Directions:
Transcribe word for word the lines below from the line with "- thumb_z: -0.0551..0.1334" through the line with "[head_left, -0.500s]", ends included.

*** Opening of Input data ***

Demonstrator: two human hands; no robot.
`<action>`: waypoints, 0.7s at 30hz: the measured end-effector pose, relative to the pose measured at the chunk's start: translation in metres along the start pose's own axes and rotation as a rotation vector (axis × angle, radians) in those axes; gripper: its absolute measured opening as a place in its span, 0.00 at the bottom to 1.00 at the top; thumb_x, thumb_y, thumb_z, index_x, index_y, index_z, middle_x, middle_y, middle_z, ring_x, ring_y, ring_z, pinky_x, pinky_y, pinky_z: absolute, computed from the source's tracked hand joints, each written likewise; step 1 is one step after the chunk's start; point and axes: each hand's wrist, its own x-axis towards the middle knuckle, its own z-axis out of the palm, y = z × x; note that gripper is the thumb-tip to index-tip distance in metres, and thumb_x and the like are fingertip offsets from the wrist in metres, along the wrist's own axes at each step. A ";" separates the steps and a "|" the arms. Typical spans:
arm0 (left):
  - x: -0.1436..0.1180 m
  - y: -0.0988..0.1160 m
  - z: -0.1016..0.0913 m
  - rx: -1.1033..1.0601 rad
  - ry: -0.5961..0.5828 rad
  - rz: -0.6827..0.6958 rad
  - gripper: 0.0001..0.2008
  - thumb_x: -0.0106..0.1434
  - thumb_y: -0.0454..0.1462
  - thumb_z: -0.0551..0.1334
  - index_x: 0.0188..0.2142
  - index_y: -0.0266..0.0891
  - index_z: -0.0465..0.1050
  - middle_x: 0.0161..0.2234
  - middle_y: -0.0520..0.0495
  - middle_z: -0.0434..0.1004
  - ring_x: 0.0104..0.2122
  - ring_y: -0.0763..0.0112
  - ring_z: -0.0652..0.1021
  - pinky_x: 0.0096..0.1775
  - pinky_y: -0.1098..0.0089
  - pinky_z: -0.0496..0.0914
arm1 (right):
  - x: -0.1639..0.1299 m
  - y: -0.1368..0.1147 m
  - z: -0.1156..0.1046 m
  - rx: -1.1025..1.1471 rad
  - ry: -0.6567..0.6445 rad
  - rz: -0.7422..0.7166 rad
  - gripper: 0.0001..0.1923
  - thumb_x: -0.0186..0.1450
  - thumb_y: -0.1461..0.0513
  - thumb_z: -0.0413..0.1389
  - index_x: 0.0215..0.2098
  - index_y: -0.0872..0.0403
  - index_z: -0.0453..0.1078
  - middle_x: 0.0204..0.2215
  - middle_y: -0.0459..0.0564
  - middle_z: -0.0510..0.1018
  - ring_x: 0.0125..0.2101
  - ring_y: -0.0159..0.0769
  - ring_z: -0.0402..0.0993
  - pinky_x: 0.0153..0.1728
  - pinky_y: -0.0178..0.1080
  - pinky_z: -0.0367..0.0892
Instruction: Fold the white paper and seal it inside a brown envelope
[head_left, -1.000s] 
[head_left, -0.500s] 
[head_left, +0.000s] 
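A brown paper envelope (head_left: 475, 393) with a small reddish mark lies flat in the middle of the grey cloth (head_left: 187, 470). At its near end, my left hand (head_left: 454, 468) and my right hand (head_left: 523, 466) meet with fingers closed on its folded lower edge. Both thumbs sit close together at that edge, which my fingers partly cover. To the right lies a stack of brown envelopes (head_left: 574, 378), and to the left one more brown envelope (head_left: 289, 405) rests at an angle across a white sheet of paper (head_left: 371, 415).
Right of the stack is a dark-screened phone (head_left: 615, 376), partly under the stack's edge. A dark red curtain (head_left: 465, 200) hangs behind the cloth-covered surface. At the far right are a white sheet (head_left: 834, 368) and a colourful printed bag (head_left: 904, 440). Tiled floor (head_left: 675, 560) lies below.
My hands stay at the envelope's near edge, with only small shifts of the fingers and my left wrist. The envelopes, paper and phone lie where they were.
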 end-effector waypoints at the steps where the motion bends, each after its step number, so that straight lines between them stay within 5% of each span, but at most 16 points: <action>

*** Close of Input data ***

Output:
  - thumb_z: -0.0551..0.1334
  - index_x: 0.0188..0.2142
  - index_y: -0.0266..0.0891
  - index_z: -0.0465..0.1050
  - middle_x: 0.0161..0.2234
  - middle_y: -0.0520..0.0495
  - middle_z: -0.0434..0.1004
  - ring_x: 0.0104..0.2122
  - ring_y: -0.0763..0.0112
  - ring_z: -0.0652..0.1021
  - pinky_x: 0.0096..0.1775
  - pinky_y: -0.1098..0.0089
  - pinky_z: -0.0496..0.0914
arm1 (right):
  - x: -0.1639..0.1299 m
  - y: -0.1368..0.1147 m
  - z: -0.1156..0.1046 m
  - rx: -1.1025..1.1471 rad
  - ry: -0.6567..0.6445 rad
  - rz: -0.7422..0.7166 rad
  - gripper: 0.0001..0.1923
  - thumb_x: -0.0186..0.1450
  - thumb_y: -0.1461..0.0513
  - thumb_z: -0.0413..0.1389
  - index_x: 0.0215..0.2098
  - index_y: -0.0872..0.0403
  - index_z: -0.0453..0.1078
  - middle_x: 0.0204..0.2215
  - middle_y: -0.0459..0.0564
  - middle_z: -0.0510..0.1018
  - ring_x: 0.0125..0.2101
  - ring_y: -0.0159..0.0769
  - ring_z: -0.0402..0.0993
  - pinky_x: 0.0153..0.1728
  - pinky_y: -0.0178..0.1080
  - pinky_z: -0.0367..0.0892
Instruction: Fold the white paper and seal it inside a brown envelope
[head_left, -1.000s] 
[head_left, -0.500s] 

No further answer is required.